Certains politiques (tel M. Bayrou) prônent l'adoption simple, affirmant qu'elle ne crée pas de filiation. Tous les juristes savent qu'il y a là une contrevérité. L'adoption simple, même si elle n'a pas des effets aussi puissants que l'adoption plénière, vise à créer un lien de filiation entre l'adoptant et l'adopté. Il faut donc que cette filiation demeure plausible. C'est ainsi qu'une grand'mère ne peut adopter simplement ses petits enfants, à cause de la confusion des générations qui en résulterait. L'un des partenaires d'un pacte civil de solidarité ne peut non plus adopter l'autre. Ne pas tenir compte de cela reviendrait à détourner le sens de l'adoption. Par ailleurs, comment peut-on dire que la filiation d'origine est maintenue alors que, dans le premier cas d'adoption simple consenti à deux femmes lesbiennes en France, l'enfant avait été conçu par insémination artificielle ?

 

III- REPONSES A QUELQUES ARGUMENTS COURANTS

 

Dans mon ouvrage La Confusion des genres (Bayard), je présente dix-huit arguments couramment avancés par le lobby gay. J'en retiendrai six, esquissant pour chacun des éléments de réponse.

 

1/ L'important est que l'enfant puisse avoir un référent masculin ou féminin, qui jouera le rôle de pôle identificatoire, s'il ne l'a pas dans le couple parental.

 

Ce référent peut être un ami, ou un voisin, un oncle, un parrain... Il est évident qu'une telle instance peut être bénéfique et pallier partiellement certains manques. Qu'elle est à favoriser dans les cas de carence.

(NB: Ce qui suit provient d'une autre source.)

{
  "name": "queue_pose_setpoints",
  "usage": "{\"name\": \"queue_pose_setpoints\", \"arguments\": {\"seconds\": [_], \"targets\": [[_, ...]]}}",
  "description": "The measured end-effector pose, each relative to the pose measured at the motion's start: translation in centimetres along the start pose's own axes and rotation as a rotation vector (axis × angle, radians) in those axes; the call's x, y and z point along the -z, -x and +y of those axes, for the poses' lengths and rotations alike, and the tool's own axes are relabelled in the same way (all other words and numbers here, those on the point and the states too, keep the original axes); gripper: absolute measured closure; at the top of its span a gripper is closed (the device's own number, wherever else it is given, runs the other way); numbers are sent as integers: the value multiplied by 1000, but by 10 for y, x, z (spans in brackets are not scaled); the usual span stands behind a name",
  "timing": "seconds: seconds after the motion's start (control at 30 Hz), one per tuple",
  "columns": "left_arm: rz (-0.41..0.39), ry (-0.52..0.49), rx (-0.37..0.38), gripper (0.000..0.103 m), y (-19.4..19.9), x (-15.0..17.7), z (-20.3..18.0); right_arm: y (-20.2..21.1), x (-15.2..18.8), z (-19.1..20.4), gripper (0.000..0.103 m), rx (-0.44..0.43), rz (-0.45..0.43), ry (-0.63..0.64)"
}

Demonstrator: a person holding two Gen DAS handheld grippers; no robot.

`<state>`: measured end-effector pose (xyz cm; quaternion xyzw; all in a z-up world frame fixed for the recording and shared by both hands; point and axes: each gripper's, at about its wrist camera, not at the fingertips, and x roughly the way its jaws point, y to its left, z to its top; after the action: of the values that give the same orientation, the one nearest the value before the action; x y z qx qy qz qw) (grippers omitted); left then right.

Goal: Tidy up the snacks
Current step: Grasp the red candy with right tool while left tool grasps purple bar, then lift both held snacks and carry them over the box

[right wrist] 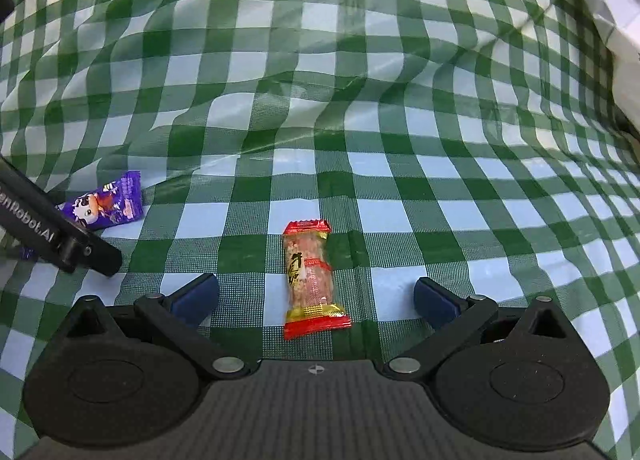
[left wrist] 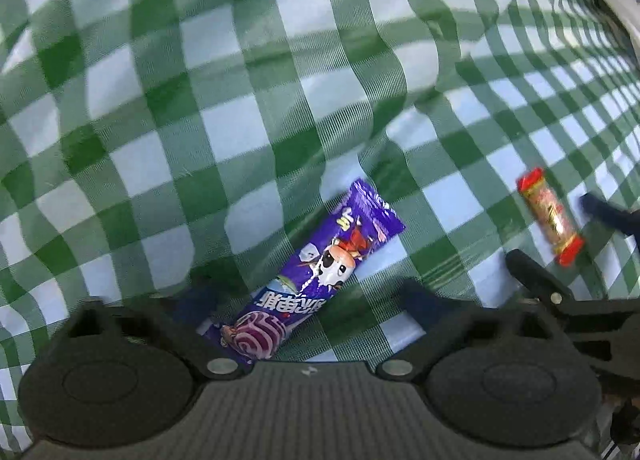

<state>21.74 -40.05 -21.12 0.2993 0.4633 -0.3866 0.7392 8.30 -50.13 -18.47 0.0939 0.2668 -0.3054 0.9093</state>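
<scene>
A purple snack packet (left wrist: 316,272) is straddled, unpinched, by the spread left tool (left wrist: 308,300). A red snack bar (right wrist: 314,280), pointing to 12 o'clock on the checked cloth (right wrist: 320,100), is flanked by the spread right tool (right wrist: 316,300).

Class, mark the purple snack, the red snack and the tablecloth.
Purple snack (left wrist: 320,264): left wrist view, on the wrapper's cartoon cow.
Red snack (right wrist: 310,272): right wrist view, on the clear middle of the wrapper.
Tablecloth (right wrist: 320,100): right wrist view, on a bare fold.

Purple lollipop packet (left wrist: 316,274) lying flat, set diagonally; red-ended clear snack bar (right wrist: 314,280) lying flat, lengthwise, well apart to its right.
</scene>
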Motion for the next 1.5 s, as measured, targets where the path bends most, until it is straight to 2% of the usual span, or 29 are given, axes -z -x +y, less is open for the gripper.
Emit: {"name": "queue_pose_setpoints", "arguments": {"seconds": [0.03, 0.07, 0.1, 0.13, 0.17, 0.3, 0.5, 0.67, 0.83, 0.97, 1.2, 1.27, 1.5], "targets": [[6, 18, 25, 63, 4, 0, 3, 2, 1, 0, 17, -18, -11, 9], [13, 37, 39, 81, 8, -1, 5, 5, 2, 0, 43, -40, -30, 17], [22, 47, 47, 83, 12, -1, 7, 9, 3, 0, 56, -51, -40, 29], [15, 62, 50, 83, 17, 0, 8, 12, 2, 3, 77, -57, -41, 41], [4, 67, 52, 83, 23, 2, 9, 15, 1, 5, 81, -49, -33, 47], [-30, 78, 63, 83, 54, 16, 10, 27, 2, 7, 83, -56, 3, 28], [-98, 115, 117, 83, 128, 54, 6, 80, 6, 5, 84, -53, -20, -25], [-171, 124, 136, 83, 204, 111, -2, 158, 22, 23, 84, -80, -91, -23], [-223, 174, 148, 83, 288, 188, 4, 247, 45, 61, 84, -149, -149, -21], [-273, 170, 82, 83, 344, 249, 7, 313, 65, 88, 84, -214, -154, -32], [-291, 243, -12, 83, 427, 357, 30, 414, 95, 129, 84, -374, -123, 22], [-306, 263, -47, 83, 447, 385, 35, 440, 103, 144, 84, -419, -123, 48], [-321, 340, -88, 83, 487, 468, 46, 506, 121, 196, 84, -539, -133, 155]]}}
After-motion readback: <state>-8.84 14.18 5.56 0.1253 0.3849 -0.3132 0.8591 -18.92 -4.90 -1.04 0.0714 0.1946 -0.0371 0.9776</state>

Mais cela n'empêche pas qu'il y ait carence. Le parent, père ou mère, n'est pas seulement un référent. L'enfant a avec lui ce que l'on appelle une relation d'origine . Il sent par toutes les fibres de son être que sa vie est passée, et continue d'une certaine manière à passer, par le corps de ces deux là. La relation au référent est surtout mentale, alors que la relation aux parents est foncièrement charnelle. Il n'est pas le fruit seulement de leur projet (terme à la mode), mais de leur désir, de leur union.

Etre né de l'union de deux corps, d'une rencontre est, pour l'enfant, constitutif de sa propre identité, de sa conscience de soi comme tiers, comme différent, comme autre, c'est-à-dire comme sujet. La relation à ces deux êtres aura toujours un caractère absolument singulier.

En vérité, la personne du père ou de la mère est beaucoup plus qu'une référence. La fonction éducative n'est pas la seule facette de la parenté . Elle est indissociable, en celle-ci, de la fonction généalogique qui inscrit l'enfant dans la chaîne des générations. Ce que les parents adoptifs font symboliquement et analogiquement.

 

2/ Avec les progrès de la science, la parenté est de moins en moins liée à la sexualité.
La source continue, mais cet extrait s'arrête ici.